MOYEN ANNEXE au présent arrêt :
Moyen produit par la SCP Tiffreau et Corlay, avocat aux Conseils, pour la société Stanford
La S.C.I. STANFORD reproche au premier président de la Cour d'appel d'AMIENS, statuant comme juge des référés, d'AVOIR ainsi prononcé : «Arrêtons l'exécution provisoire dont est assorti le jugement rendu le 13 octobre 2009 par le Tribunal de grande instance d'Abbeville (…) »,
AUX MOTIFS QUE « l'exécution immédiate du jugement entrepris entraînera effectivement des conséquences manifestement excessives au sens de l'article 524 du Code de procédure civile ; en effet, qu'en raison de l'importance matérielle des travaux ordonnés, s'agissant de bassins d'une grande superficie et surtout en raison des conditions climatiques très difficiles de l'hiver 2009/2010, il apparaît que le délai de 3 mois s'avérait impossible à respecter (…) »,
ALORS QUE 1°), en arrêtant l'exécution provisoire du jugement ayant condamné sous astreinte les débiteurs à remettre les lieux en l'état sous un délai déterminé, le premier président, dont la décision a influé sur le cours de l'astreinte ordonnée au profit du créancier, modifiant ainsi l'étendue des droits et obligations des parties tels que fixés par le dispositif du jugement assorti de l'exécution provisoire, a excédé les pouvoirs qu'il tenait de l'article 524 du Code de procédure civile.

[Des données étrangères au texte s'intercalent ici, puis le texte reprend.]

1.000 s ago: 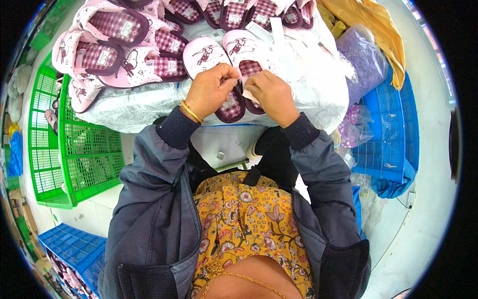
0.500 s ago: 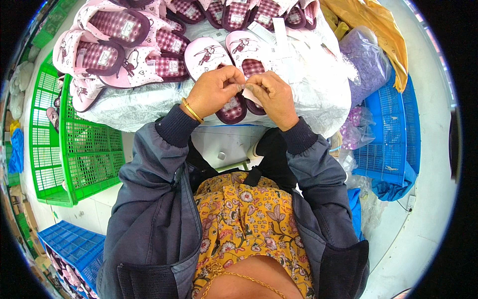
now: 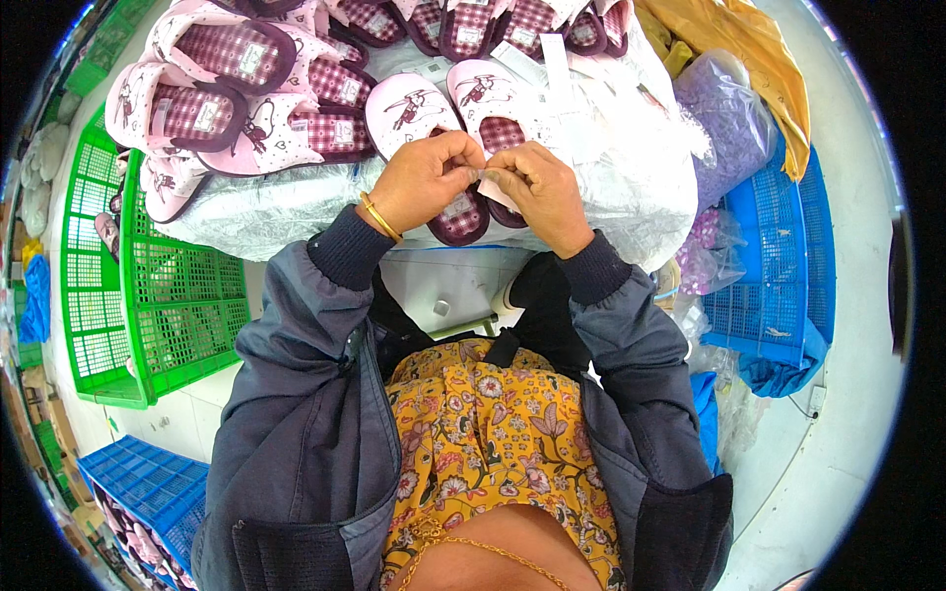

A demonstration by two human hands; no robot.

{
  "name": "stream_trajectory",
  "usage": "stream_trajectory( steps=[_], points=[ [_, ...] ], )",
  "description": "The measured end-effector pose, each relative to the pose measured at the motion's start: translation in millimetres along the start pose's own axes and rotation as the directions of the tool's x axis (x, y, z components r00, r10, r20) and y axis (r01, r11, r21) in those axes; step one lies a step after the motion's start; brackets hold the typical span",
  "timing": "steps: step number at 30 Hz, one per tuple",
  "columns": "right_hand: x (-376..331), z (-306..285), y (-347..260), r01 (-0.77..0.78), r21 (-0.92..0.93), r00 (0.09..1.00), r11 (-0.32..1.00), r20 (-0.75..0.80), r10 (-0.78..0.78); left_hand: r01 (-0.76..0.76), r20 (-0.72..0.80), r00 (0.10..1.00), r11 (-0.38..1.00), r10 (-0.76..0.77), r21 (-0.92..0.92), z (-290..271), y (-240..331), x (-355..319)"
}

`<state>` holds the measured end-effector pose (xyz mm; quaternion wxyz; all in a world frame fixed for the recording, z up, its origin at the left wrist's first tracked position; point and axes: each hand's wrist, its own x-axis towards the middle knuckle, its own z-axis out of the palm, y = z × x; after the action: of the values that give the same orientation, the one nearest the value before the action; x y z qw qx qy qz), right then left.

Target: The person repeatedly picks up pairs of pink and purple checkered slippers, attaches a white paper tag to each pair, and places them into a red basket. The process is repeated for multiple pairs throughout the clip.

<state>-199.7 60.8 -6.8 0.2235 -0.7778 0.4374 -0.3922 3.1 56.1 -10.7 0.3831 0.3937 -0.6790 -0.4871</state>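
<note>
A pair of pink slippers, the left slipper (image 3: 409,101) and the right slipper (image 3: 483,87), lies in front of me with the plaid insoles toward me. Over their open parts my two hands meet fingertip to fingertip. My left hand (image 3: 426,185), with a gold bangle at the wrist, is closed in a pinch; whatever is in its fingertips is too small to make out. Thumb and forefinger of my right hand (image 3: 540,192) pinch a small white tag (image 3: 496,195), which hangs over the right slipper's insole.
More pink slippers (image 3: 236,54) are piled at the far left on a plastic-wrapped bale (image 3: 631,187). White tags (image 3: 557,74) lie beyond my right hand. Green crates (image 3: 187,295) stand at left, a blue crate (image 3: 143,483) at lower left, and blue crates (image 3: 764,266) at right beside a purple bagged bundle (image 3: 724,123).
Both hands keep almost the same place and pinch. The whole view has shifted very slightly; the slippers have not visibly moved.
</note>
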Motion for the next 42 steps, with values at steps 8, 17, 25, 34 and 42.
stream_trajectory(
  steps=[8, 17, 25, 34, 42],
  points=[
    [0.7, 0.9, 0.9, 0.008, 0.021, 1.0, 1.0, 0.004, -0.008, 0.018, 0.026, 1.0, 1.0, -0.017, -0.019, -0.6, 0.9, 0.2],
    [2.4, 1.1, 2.1, 0.047, 0.0, 0.998, 0.999, 0.051, -0.047, -0.045, 0.01, 0.999, 0.999, 0.045, 0.006, 0.1, -6.1, 3.3],
    [4.6, 1.6, 8.3, -0.039, 0.085, 0.999, 0.996, 0.028, 0.037, 0.021, 0.014, 1.0, 0.999, -0.021, -0.026, -1.0, -4.4, 5.6],
    [12.8, -14.1, 14.4, -0.188, 0.274, 0.976, 0.943, -0.057, 0.211, -0.107, -0.322, 0.924, 0.948, 0.206, 0.3, -6.0, 3.0, -22.7],
    [14.3, -36.4, -26.3, 0.173, -0.455, 0.979, 0.874, 0.174, -0.103, -0.064, -0.455, 0.809, 0.825, 0.373, 0.562, -5.8, -0.7, -37.0]
  ],
)
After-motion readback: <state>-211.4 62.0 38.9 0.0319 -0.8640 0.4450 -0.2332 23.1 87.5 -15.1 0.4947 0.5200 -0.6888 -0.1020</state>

ALORS QUE 2°), au surplus, lorsque l'exécution provisoire a été ordonnée, elle peut être arrêtée, en cas d'appel, par le premier président statuant en référé, si elle risque d'entraîner des conséquences manifestement excessives ; qu'en l'espèce, en se déterminant par des motifs inopérants au regard de ce qui précède, le premier président n'a pas donné de base légale à sa décision au regard de l'article 524 du Code de procédure civile.
ALORS QUE 3°), en outre, à supposer par hypothèse qu'il ait entendu statuer au regard du coût de travaux, compte tenu de leur importance et de la période de leur exécution, le premier président a violé l'article 524 du Code de procédure civile en se déterminant par des considérations d'où il ne résulte pas que l'exécution provisoire risquait d'entraîner pour les codébiteurs in solidum des conséquences manifestement excessives eu égard à leur faculté respective de paiement.
ALORS QUE 4°), en tout état de cause, dans ses conclusions (p. 16), la S.C.I. STANFORD faisait valoir que « M. X... et la SC MATH IMMO ne communiquent aucune pièce sur leur situation financière et la réalité de leur situation patrimoniale », ajoutant (p. 17) «sans donner aucune explication ou preuve portant sur leurs facultés de paiement » ; qu'en omettant de répondre à ce moyen pertinent de nature à influer sur la solution du litige, en ce qu'il tendait à écarter (p. 17) le prétendu « caractère manifestement excessif » allégué par les débiteurs de l'obligation d'exécuter sous astreinte, le premier président a violé l'article 455 du Code de procédure civile.